What is expected: Filter out all lines without the word "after" from the data below, please, and copy the rest.

Records excerpted from a collection:
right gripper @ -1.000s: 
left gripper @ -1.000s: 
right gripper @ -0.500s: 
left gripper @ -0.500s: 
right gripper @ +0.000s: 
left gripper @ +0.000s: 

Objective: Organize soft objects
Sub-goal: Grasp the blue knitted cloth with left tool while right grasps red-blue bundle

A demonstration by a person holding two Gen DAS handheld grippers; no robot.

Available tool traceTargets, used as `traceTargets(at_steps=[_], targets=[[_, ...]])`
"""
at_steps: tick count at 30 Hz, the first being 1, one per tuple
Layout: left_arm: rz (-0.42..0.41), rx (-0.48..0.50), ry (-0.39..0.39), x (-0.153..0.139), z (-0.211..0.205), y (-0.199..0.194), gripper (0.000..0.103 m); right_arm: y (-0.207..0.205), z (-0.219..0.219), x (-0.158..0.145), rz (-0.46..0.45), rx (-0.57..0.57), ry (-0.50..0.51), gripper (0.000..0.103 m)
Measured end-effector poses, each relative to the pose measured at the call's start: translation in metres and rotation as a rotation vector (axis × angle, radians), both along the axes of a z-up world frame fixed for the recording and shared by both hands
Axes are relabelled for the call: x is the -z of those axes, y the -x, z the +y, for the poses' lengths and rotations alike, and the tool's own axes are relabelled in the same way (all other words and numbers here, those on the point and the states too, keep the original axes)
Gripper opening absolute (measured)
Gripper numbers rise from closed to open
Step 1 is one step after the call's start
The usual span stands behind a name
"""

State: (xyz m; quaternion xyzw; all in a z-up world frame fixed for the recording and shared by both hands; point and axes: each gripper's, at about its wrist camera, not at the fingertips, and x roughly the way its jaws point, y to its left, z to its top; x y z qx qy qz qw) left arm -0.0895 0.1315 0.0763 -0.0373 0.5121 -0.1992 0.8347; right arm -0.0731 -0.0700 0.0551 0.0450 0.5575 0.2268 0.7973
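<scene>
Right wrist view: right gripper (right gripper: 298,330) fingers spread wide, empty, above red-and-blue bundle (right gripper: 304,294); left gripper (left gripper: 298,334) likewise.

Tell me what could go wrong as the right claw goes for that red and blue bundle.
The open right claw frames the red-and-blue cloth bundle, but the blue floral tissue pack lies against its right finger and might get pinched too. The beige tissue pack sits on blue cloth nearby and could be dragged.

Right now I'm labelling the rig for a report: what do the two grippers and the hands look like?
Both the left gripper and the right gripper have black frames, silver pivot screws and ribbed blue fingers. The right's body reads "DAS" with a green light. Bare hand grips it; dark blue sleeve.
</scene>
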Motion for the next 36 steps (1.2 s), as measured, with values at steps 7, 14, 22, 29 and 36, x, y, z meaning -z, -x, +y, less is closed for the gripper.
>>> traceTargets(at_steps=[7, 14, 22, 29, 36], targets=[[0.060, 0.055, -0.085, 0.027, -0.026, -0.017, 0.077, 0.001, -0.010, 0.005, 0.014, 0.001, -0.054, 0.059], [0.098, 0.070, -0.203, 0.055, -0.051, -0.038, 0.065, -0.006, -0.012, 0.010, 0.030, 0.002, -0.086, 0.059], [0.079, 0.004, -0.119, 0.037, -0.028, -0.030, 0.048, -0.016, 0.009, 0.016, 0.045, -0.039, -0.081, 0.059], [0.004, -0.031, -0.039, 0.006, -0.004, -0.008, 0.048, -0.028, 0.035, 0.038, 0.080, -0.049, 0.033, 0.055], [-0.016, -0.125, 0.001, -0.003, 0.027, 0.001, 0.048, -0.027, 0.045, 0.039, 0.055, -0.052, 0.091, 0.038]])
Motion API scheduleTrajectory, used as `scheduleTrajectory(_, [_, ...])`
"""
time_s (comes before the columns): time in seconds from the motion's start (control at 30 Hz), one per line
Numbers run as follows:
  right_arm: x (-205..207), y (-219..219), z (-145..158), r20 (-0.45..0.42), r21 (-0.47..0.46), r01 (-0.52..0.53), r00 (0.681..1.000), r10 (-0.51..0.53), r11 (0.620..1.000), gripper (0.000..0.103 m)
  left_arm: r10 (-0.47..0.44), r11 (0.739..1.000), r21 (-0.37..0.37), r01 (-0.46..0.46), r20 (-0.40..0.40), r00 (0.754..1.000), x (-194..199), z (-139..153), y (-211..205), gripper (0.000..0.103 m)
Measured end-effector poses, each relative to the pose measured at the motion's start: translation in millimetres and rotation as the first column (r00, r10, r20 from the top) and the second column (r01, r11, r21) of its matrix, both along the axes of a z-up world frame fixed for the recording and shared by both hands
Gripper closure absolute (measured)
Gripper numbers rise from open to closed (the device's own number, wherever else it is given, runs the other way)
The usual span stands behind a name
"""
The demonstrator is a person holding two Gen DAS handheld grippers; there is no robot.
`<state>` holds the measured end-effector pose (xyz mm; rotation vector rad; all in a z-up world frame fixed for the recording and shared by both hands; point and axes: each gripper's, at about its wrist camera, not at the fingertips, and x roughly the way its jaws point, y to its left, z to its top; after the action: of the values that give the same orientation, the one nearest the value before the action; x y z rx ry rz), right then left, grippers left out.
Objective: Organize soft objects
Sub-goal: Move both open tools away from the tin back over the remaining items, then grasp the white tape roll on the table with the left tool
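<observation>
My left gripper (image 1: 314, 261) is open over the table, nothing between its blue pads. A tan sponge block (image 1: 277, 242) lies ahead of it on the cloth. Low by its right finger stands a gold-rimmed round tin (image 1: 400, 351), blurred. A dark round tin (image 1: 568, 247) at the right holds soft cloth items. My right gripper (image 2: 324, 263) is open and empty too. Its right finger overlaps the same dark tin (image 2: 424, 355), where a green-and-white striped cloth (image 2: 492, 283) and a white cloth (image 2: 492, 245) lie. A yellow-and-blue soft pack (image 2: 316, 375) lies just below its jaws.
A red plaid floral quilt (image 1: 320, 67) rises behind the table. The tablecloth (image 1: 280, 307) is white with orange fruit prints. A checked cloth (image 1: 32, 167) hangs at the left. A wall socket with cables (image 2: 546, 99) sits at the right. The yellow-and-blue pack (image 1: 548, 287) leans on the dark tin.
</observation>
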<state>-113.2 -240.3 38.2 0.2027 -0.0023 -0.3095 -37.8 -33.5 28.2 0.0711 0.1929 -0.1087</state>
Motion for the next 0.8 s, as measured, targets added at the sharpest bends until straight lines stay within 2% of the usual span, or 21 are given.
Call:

Solution to the exercise:
Step 1 is one step after the call's start
`<state>` holds the measured end-effector pose (xyz mm; rotation vector rad; all in a z-up world frame fixed for the recording and shared by both hands; point and axes: each gripper's, at about its wrist camera, not at the fingertips, and x roughly the way its jaws point, y to its left, z to its top; after the action: of the values that give the same orientation, the one nearest the value before the action; x y z rx ry rz), right then left, grippers left out.

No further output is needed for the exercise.